How Health needs Education & Knowledge

A good quality education is the foundation of health and well-being.
How Health needs Education & Knowledge

A good quality education is the foundation of health and well-being. For people to lead healthy and productive lives, they need knowledge to prevent sickness and disease.” This declaration by the United Nations Educational, Scientific and Cultural Organisation (UNESCO) further affirms that “education is a catalyst for development and a health intervention in its own right.” The Incheon Declaration of 2015 on Sustainable Development Goal 4 affirms that education endows the skills, values and attitudes that enable citizens to lead healthy and fulfilled lives, and make informed decisions. Contrariwise, ill health impedes access to education and attainment of knowledge and skills.

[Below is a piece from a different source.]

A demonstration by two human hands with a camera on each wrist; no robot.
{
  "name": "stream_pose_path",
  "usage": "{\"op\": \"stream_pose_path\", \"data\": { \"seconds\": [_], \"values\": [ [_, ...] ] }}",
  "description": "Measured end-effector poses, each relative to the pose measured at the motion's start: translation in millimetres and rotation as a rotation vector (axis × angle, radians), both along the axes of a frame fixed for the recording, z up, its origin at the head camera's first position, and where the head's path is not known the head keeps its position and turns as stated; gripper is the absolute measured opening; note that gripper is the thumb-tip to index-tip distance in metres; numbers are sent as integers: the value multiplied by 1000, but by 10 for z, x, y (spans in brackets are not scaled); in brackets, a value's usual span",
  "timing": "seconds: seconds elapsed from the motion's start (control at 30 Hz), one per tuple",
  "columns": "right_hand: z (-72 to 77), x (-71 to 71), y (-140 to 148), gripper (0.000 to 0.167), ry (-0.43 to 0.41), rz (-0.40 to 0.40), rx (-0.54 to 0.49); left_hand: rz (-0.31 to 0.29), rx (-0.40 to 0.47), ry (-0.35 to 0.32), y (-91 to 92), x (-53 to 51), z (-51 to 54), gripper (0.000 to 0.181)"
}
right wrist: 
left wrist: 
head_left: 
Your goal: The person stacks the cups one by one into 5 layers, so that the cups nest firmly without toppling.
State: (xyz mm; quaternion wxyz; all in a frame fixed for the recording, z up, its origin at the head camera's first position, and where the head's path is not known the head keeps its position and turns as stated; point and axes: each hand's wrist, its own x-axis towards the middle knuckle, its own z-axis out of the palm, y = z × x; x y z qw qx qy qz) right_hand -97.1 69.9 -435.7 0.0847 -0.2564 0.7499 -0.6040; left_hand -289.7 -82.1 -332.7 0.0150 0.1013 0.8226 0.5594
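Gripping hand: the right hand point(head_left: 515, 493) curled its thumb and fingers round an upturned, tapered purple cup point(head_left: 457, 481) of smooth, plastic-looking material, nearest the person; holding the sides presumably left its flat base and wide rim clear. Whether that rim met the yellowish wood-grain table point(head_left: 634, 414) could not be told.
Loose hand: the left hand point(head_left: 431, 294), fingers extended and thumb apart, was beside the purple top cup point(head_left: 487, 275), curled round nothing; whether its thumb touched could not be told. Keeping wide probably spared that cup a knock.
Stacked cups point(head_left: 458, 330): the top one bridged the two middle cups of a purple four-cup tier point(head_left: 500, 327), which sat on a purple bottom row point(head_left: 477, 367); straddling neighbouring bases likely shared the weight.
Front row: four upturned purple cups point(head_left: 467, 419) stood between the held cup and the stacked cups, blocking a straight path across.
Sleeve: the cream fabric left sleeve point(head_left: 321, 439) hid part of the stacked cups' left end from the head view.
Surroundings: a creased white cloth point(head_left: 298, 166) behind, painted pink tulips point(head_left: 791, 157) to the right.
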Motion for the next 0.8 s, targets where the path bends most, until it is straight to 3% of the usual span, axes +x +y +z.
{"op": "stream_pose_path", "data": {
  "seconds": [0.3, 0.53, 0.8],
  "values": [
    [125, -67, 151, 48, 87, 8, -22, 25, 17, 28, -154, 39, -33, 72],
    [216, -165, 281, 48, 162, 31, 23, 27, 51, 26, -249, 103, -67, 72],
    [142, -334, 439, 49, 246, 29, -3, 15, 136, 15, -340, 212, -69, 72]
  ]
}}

A wealth of evidence, from comparisons within and across countries, testifies to the positive impact of education on health status of individuals and populations. Higher levels of education usually provide greater access to health-related information which, when assimilated and stored as knowledge, can promote and sustain healthy behaviours. Education also increases opportunities for higher income employment. Better economic status, in turn, enables a person to afford more nutritious and safe food, live in better housing with assurance of clean water, sanitation amidst healthier physical and climatic surroundings.

Higher income, coupled with good education, also enables one to access better healthcare. Health seeking behaviours, insurance literacy, ability to engage in participatory decision making with the doctor, adherence to treatment and capacity for self-care are all better with higher levels of education. Worldwide, unhealthy behaviours like tobacco consumption and alcohol abuse are inversely correlated with educational status. Such social gradients, across the levels of education, are most evident within individual countries while other differences dilute the association in inter-country comparisons.

While education and income often go together as positive determinants of health, education has a greater impact on health than income. Even a financially well-off person will not make healthy choices related to food, exercise or addictive behaviours, if education does not provide the requisite knowledge. On the other hand, an educated person is more likely to adopt healthy behaviours and make healthy food choices, even within the constraints of limited income. At any given level of income, higher education offers better health protection. Ideally, healthy behaviours are most likely to be adopted when health literacy provided by education is supported by lowering of financial and access barriers to health promoting agents and environments.

However, these relationships are not wholly independent, always linear or universal. The many centenarians of Hunza Valley are healthy not because of high educational attainment but because of a pristine environment and healthy traditional diets. Other communities too derive health benefits from traditional diets and herbal medicines. In such cases, it is not the knowledge gained through formal education which promotes and protects health but tacit knowledge and experiential wisdom that provide the health benefit. While knowledge is gained most easily from structured formal education, there are also other channels for acquiring health friendly knowledge. Mass media also help to quickly disseminate health relevant knowledge to a large number of persons whose formal education may be varied.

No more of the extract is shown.